Le terme « balancer » recouvre-t-il des comportements pluriels ? La frontière est en effet ténue entre la délation et la dénonciation, entre le délateur et le lanceur d’alerte…

« Délation » est un terme que nous n’avons qu’en français, qui signifie une dénonciation indigne, une dénonciation qui mérite l’opprobre. De ce fait, ce que les uns voient comme comportement civique, les autres le voient comme délation. Il n’y a pas d’arbitrage a priori, c’est une casuistique : chaque cas doit être examiné isolément. Le comportement est-il imaginaire ? La dénonciation a-t-elle pour seule fin de nuire à la personne dénoncée ?

Pourquoi balance-t-on autant aujourd’hui ? Est-ce le signe d’un dysfonctionnement des mécanismes institutionnels, des formes traditionnelles de médiation (justice notamment) ?

Non : c’est d’abord parce que le coût de l’acte, avec les réseaux sociaux, a littéralement fondu. Une recherche sociologique fondatrice avait été faite sur la dénonciation, au tout début des années 1980. Son matériau ? Les courriers de lecteur envoyés à la rédaction du Monde. C’était l’époque où l’acte de dénoncer supposait du papier, une enveloppe, un adressage, un timbre…

Y a-t-il une distinction de nature à faire entre un message qui balance anonymement et un message dont l’auteur assumera son identité ?

La Sécurité sociale ou la Caisse nationale des allocations familiales, qui reçoivent des lettres de dénonciation pointant des perceptions infondées de leur voisin ou de leur cousin, ont mis en place de tels principes de tri : le courrier doit être signé. Toutefois, il est beaucoup de situations où le risque de la dénonciation est tel qu’on ne peut d’abord que passer par la diffusion d’une alerte anonyme, pour mettre la puce à l’oreille et laisser les instances de contrôle (la justice en dernier ressort) enquêter. Il faut dans ce cas que les allégations soient nourries.

Peut-on imaginer qu’émerge une forme de « délation positive », comme il existe une « discrimination positive » ?

Oui, c’est l’alerte que lancent les lanceurs d’alerte.

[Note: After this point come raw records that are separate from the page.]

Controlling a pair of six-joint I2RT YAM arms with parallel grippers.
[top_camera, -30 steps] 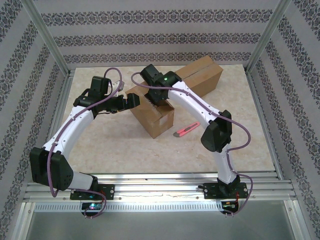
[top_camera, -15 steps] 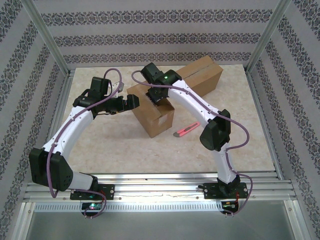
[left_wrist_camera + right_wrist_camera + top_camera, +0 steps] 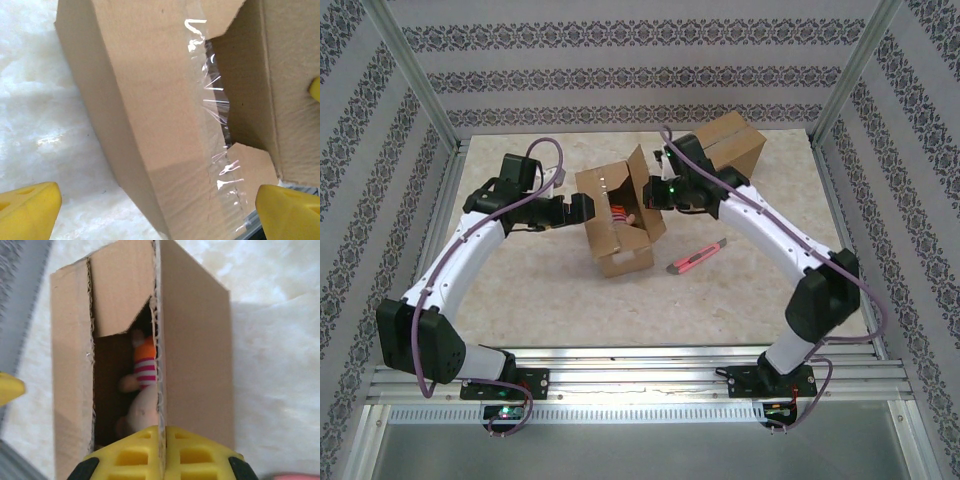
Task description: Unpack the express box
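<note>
Express box (image 3: 620, 245) sits mid-table (image 3: 520, 290), top opened. One flap (image 3: 640, 178) stands up on its far-right side. Its long axis runs from far-left to near-right in the top view.

Right fingers (image 3: 195, 456) are pressed together on the thin edge of that flap. In the wrist view the corrugated edge runs straight down into the seam between the two yellow pads. The right arm reaches in from the right, elbow high, wrist turned back toward the box.

Inside is a soft toy (image 3: 144, 371), with an orange and striped band and pale limbs. It lies lengthwise along the box floor, directly ahead of and below the right fingers, on the inner side of the held flap.

Left fingers (image 3: 582, 208) are spread wide and hold nothing. They are level with the box's left wall, touching or just beside it; which, I cannot tell. In the left wrist view the yellow tips sit at the frame's two bottom corners, with the wall and the torn clear tape (image 3: 212, 105) between them. The left arm is stretched forward and low, forearm roughly level.

Judgement: the opening faces up and slightly right. The right arm is occupied with the flap, so the free left fingers are nearer to the toy. They would have to rise over the left wall to enter.

Utility knife (image 3: 698, 259) lies on the table right of the box, apart from it. A second carton (image 3: 735, 145) sits at the back.
</note>
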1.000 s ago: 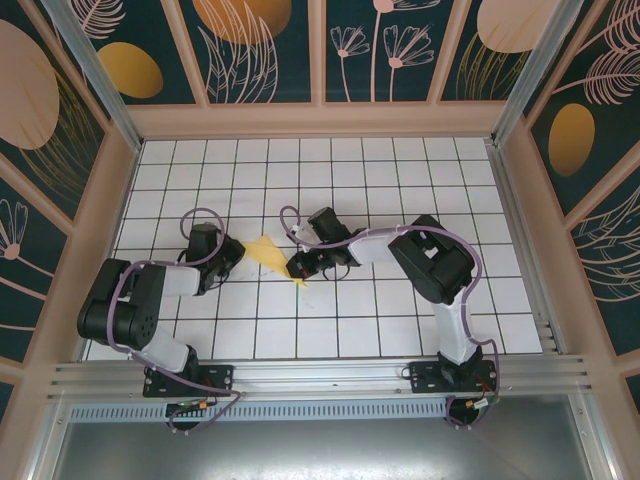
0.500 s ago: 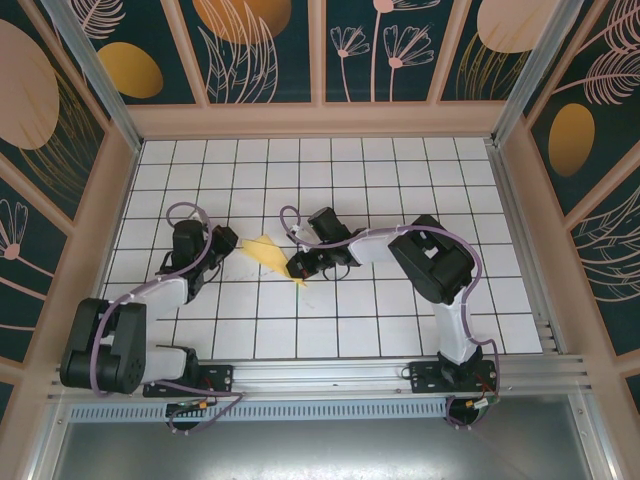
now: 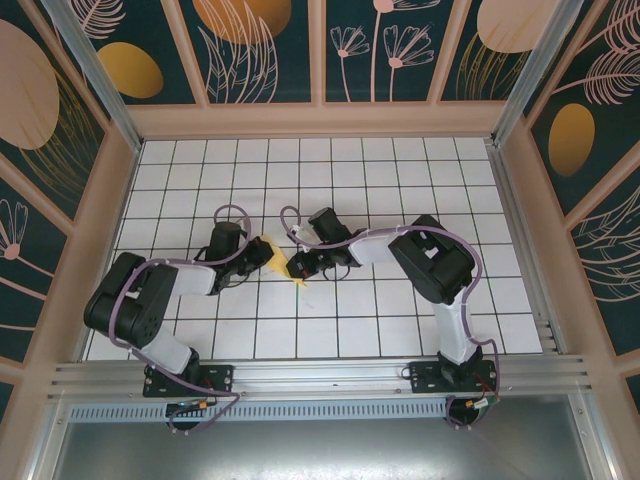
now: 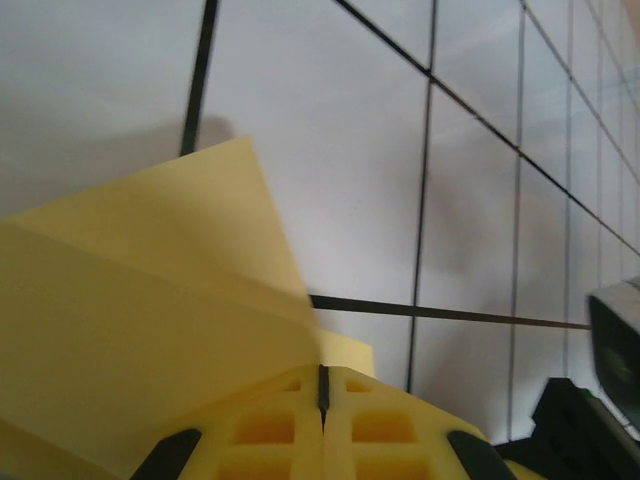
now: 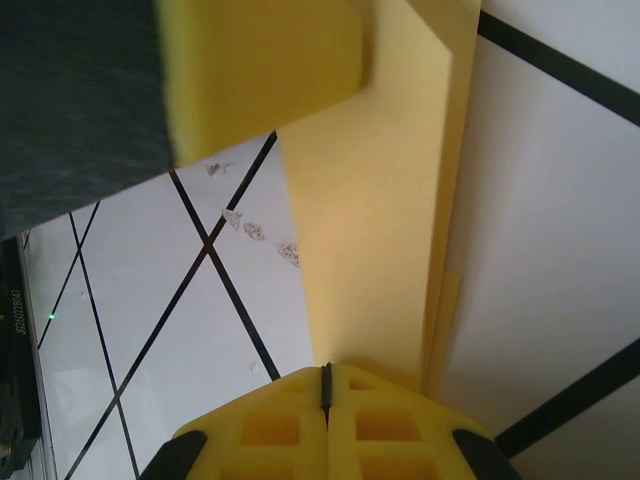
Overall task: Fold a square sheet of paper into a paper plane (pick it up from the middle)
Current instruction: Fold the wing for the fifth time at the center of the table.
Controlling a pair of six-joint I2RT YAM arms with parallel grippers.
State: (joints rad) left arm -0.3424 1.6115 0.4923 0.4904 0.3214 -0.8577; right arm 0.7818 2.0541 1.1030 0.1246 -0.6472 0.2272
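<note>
White gridded table (image 3: 400,200). The folded square sheet of paper (image 3: 277,260) lies between the left gripper (image 3: 258,254) and the right gripper (image 3: 298,267), its edges at their tips. Both fingers pairs are pressed together; whether either pinches paper is unclear.

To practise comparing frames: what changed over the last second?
The left gripper, shut, drew back left from the yellow paper, then returned right onto its left end. The right gripper stayed shut at the paper's right end; the paper kept its place.

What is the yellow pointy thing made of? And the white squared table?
The yellow sheet looks like thin matte paper: crisp creases, layered edges. The table seems a smooth, hard white board with black grid lines; exact material unclear.
</note>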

Une société où on se balance tous les uns les autres est-elle, à terme, vivable ?

Je préfère défendre l’idée que nous vivons dans des sociétés, dans des sous-segments de LA société. Je pense qu’il y a des univers sociaux dans lesquels le quotidien est depuis longtemps très marqué par une attention très forte portée aux comportements individuels, comme les campus universitaires aux Etats-Unis, par exemple. Mais il y a aussi des formes de vie qui suscitent une pression très forte : celui ou celle qui est en permanence connectée sur Facebook et qui consacre une partie considérable de son temps aux ragots sur ses proches et les proches de ses proches s’expose au risque de voir sa vie réelle rongée par sa vie virtuelle. D’autres se prémunissent de ce type de risques. D’autres aussi vivent dans des univers où les comportements racistes ou sexistes, pour reprendre les exemples que vous évoquiez, sont encore bien acceptés, peu exposés à la critique et au risque de dénonciation.